Fast-progressing HIV an 'epidemic' in Cuba, says Belgian study
A strain of HIV that progresses to full-blown Aids within three years if left untreated has become "epidemic" among newly infected patients in Cuba who reported having unprotected sex with multiple partners, a study said.

A strain of HIV that progresses to full-blown Aids within three years if left untreated has become "epidemic" among newly infected patients in Cuba who reported having unprotected sex with multiple partners, a study said.
The strain of human immunodeficiency virus - a combination of three subtypes of the virus - progressed so fast, researchers at Belgium's Catholic University of Leuven said they worrid that patients infected with the mutated virus might not seek antiretroviral therapy until it was too late.
The finding, published in the medical journal EBioMedicine, raises concerns among researchers who worry that mutated HIV viruses are more difficult to diagnose, might become resistant to therapy and could challenge efforts to develop a vaccine.
Hector Bolivar, a physician and infectious disease specialist with the University of Miami Miller School of Medicine, said the HIV research community had long known about the virus' capacity to mutate and create new versions. More than 60 strains of HIV type one now exist.

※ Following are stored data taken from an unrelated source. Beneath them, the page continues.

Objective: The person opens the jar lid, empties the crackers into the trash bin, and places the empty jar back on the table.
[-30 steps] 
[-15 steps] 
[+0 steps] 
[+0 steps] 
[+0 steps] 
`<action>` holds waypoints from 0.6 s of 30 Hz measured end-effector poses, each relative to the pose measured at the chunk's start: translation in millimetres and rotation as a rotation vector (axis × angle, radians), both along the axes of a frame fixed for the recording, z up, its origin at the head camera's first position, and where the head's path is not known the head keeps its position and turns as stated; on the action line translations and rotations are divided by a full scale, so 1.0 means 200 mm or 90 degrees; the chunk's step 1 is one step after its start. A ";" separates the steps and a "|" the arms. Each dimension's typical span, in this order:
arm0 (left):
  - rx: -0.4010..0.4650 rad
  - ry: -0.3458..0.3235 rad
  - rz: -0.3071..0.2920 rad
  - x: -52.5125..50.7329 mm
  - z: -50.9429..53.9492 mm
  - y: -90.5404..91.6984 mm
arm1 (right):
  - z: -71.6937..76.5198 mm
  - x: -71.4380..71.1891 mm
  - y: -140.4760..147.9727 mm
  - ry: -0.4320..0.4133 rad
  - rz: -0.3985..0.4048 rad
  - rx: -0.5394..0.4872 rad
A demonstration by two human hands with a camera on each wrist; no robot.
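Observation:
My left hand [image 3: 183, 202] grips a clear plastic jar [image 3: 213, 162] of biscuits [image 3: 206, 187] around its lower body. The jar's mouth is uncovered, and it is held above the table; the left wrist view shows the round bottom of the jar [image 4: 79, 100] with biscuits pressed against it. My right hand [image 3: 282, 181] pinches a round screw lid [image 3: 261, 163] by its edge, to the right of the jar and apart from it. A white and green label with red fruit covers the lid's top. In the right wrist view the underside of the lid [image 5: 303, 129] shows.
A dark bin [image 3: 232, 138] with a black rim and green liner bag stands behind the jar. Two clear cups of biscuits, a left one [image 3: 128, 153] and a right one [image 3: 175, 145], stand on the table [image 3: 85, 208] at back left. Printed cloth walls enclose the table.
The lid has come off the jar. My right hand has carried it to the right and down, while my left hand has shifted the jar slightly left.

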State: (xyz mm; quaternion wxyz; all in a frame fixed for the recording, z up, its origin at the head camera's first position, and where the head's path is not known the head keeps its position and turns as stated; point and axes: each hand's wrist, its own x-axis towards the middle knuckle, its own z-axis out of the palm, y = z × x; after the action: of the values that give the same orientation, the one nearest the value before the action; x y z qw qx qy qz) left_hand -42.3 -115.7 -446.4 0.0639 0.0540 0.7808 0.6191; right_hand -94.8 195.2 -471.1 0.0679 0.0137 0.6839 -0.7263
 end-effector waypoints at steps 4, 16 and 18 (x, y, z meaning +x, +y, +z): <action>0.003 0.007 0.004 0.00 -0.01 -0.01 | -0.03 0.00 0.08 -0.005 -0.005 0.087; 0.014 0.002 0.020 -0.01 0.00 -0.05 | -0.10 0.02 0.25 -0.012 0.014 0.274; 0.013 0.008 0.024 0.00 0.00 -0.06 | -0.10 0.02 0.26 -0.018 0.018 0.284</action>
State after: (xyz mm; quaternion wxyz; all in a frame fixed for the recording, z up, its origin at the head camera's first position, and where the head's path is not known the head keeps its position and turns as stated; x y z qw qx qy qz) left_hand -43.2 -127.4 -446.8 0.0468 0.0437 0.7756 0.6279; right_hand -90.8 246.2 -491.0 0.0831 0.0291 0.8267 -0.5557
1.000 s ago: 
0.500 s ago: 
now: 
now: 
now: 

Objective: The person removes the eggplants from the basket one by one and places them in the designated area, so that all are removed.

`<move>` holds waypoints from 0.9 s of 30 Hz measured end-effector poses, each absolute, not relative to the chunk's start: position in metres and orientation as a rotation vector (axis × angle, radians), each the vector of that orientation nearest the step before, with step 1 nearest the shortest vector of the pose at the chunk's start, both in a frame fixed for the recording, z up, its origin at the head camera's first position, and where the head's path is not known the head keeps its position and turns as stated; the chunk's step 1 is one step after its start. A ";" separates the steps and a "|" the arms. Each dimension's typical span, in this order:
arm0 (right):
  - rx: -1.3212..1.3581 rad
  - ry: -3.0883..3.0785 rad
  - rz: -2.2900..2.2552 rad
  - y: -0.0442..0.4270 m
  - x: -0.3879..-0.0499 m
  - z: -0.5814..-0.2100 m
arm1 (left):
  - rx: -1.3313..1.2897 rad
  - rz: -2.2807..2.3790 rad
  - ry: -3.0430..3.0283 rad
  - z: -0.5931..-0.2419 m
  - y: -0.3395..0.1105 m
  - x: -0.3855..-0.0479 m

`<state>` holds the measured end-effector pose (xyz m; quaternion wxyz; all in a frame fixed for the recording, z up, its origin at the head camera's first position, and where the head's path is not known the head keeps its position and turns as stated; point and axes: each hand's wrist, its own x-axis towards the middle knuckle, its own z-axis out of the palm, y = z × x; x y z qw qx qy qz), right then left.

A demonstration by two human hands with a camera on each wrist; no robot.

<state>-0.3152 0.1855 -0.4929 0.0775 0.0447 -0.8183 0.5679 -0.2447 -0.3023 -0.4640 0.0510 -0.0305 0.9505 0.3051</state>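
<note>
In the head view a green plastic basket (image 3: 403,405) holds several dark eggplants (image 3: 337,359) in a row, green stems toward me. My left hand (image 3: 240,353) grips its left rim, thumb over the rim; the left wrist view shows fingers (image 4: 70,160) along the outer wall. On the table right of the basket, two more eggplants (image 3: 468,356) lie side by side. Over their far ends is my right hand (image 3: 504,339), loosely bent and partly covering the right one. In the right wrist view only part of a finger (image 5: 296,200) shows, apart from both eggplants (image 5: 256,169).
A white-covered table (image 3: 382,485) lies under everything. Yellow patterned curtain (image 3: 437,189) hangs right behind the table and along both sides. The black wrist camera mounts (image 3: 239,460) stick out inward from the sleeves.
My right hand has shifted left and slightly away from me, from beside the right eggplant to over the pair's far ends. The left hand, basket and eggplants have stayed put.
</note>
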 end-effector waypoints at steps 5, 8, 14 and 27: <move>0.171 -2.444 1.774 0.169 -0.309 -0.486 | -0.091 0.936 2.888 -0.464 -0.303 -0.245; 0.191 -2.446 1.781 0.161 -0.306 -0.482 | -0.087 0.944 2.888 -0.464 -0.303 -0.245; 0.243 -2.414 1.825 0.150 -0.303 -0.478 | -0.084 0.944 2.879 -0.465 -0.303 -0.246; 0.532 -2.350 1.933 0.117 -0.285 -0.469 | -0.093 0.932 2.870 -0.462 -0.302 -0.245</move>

Anne-Mieke Vandamme, a professor at the Catholic University of Leuven, and a team of researchers reported that they travelled to Cuba after clinicians on the island reported an increasing number of HIV infections that rapidly progressed to Aids.
For the study, Vandamme's team recruited patients at the Institute for Tropical Medicine Pedro Kouri in Havana who had tested negative for HIV less than three years before diagnosis and who had not received therapy.